** Activity **
Please reproduce, exactly as given, the lines running from the start of the data to the line containing "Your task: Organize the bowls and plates", inclusive, and omit the pictures.

= = = =

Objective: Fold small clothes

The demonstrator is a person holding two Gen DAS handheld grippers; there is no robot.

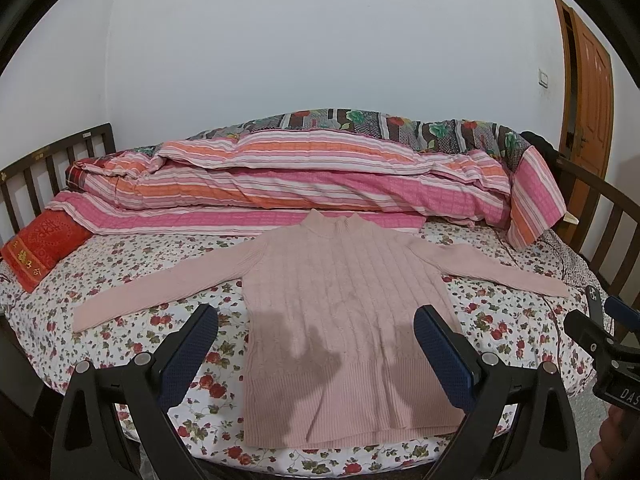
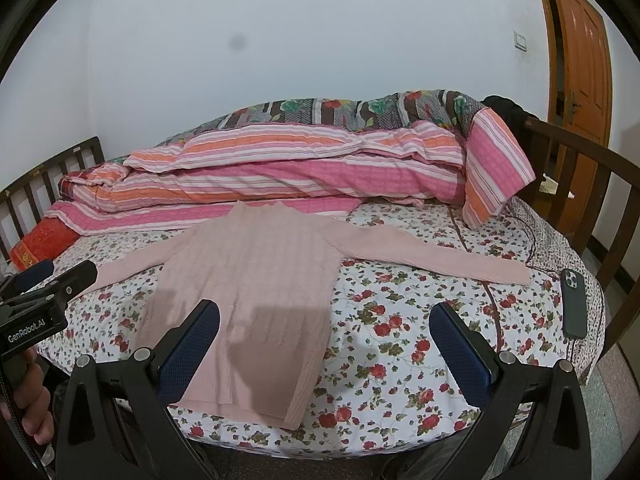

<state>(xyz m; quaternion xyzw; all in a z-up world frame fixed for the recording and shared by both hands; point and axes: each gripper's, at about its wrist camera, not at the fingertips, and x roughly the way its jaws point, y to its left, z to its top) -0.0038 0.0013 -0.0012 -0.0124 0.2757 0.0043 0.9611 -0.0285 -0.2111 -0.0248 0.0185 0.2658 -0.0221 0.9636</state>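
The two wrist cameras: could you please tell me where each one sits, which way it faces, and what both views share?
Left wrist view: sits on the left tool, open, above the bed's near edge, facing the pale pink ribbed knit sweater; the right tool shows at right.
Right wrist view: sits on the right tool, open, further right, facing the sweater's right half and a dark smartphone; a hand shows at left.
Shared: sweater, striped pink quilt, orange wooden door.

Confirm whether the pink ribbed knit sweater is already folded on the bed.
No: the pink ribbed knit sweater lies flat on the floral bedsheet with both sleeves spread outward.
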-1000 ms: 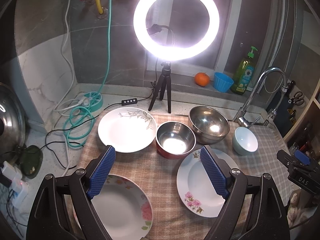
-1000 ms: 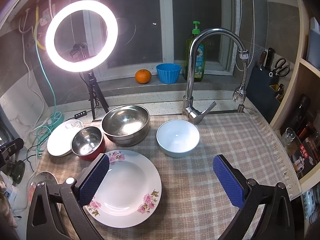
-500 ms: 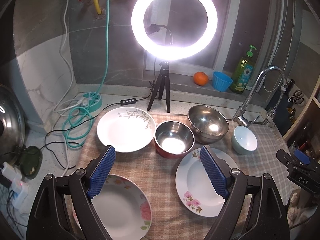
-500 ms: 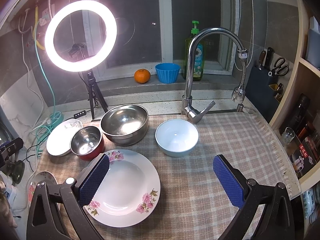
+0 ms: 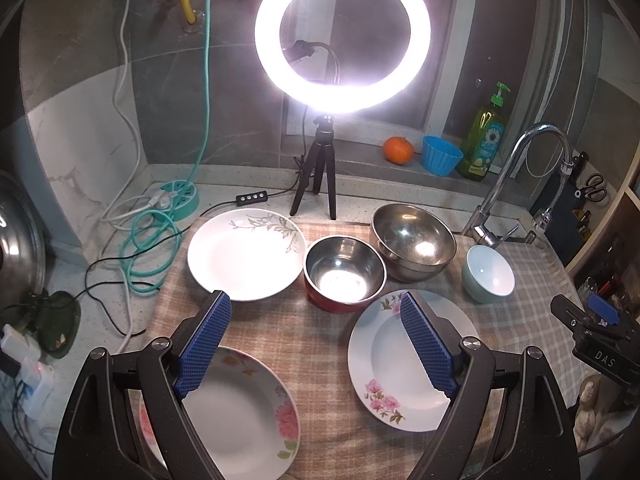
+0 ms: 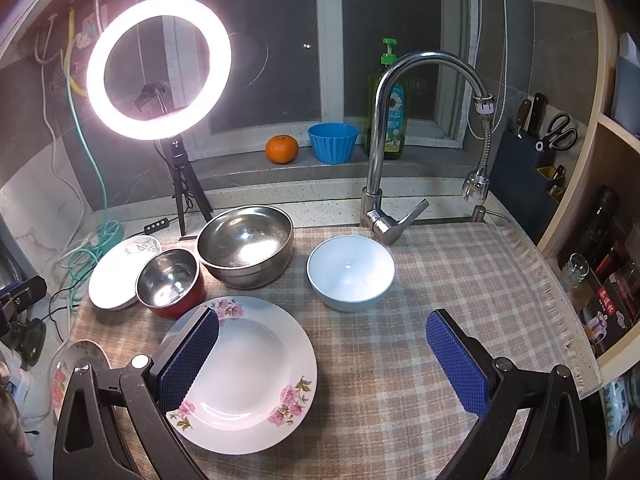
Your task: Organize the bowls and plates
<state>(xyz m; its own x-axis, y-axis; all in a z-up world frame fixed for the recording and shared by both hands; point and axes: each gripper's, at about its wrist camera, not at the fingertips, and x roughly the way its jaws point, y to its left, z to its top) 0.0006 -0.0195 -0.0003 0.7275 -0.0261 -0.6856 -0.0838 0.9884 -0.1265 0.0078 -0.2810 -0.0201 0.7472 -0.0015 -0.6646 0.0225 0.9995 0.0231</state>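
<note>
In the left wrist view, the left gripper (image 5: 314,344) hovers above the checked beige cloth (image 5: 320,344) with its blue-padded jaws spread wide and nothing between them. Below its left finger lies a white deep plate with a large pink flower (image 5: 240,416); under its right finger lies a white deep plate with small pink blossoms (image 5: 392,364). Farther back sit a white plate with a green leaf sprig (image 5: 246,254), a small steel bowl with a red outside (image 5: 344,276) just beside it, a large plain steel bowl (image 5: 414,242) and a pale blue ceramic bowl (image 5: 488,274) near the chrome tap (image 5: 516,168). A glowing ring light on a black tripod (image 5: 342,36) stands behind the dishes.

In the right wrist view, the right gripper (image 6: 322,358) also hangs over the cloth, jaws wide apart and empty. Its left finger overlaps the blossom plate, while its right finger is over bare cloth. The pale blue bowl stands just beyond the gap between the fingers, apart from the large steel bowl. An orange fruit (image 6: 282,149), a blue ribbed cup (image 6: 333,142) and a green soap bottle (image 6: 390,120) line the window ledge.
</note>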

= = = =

** Task solution **
Objective: Fold small clothes

The demonstrator is a person holding two Gen DAS handheld grippers; there is no robot.


<state>(xyz m; quaternion xyzw; all in a z-up world frame fixed for the recording and shared by both hands; point and axes: each gripper's, at about its wrist camera, not at the fingertips, and x roughly the way its jaws point, y to its left, z to its top) -0.0038 0.0013 -0.0012 -0.0124 0.2757 0.0043 0.9611 -0.0285 -0.2111 -0.0248 0.0185 0.2658 -0.0221 0.9636</state>
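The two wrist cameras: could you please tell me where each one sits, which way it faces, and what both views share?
Left wrist view: sits on the left tool, open, above the bed's near edge, facing the pale pink ribbed knit sweater; the right tool shows at right.
Right wrist view: sits on the right tool, open, further right, facing the sweater's right half and a dark smartphone; a hand shows at left.
Shared: sweater, striped pink quilt, orange wooden door.

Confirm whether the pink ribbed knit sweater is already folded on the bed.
No: the pink ribbed knit sweater lies flat on the floral bedsheet with both sleeves spread outward.
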-1000 ms: 
-1000 ms: 
-500 ms: 
-500 ms: 
+0 ms: 
+0 ms: 
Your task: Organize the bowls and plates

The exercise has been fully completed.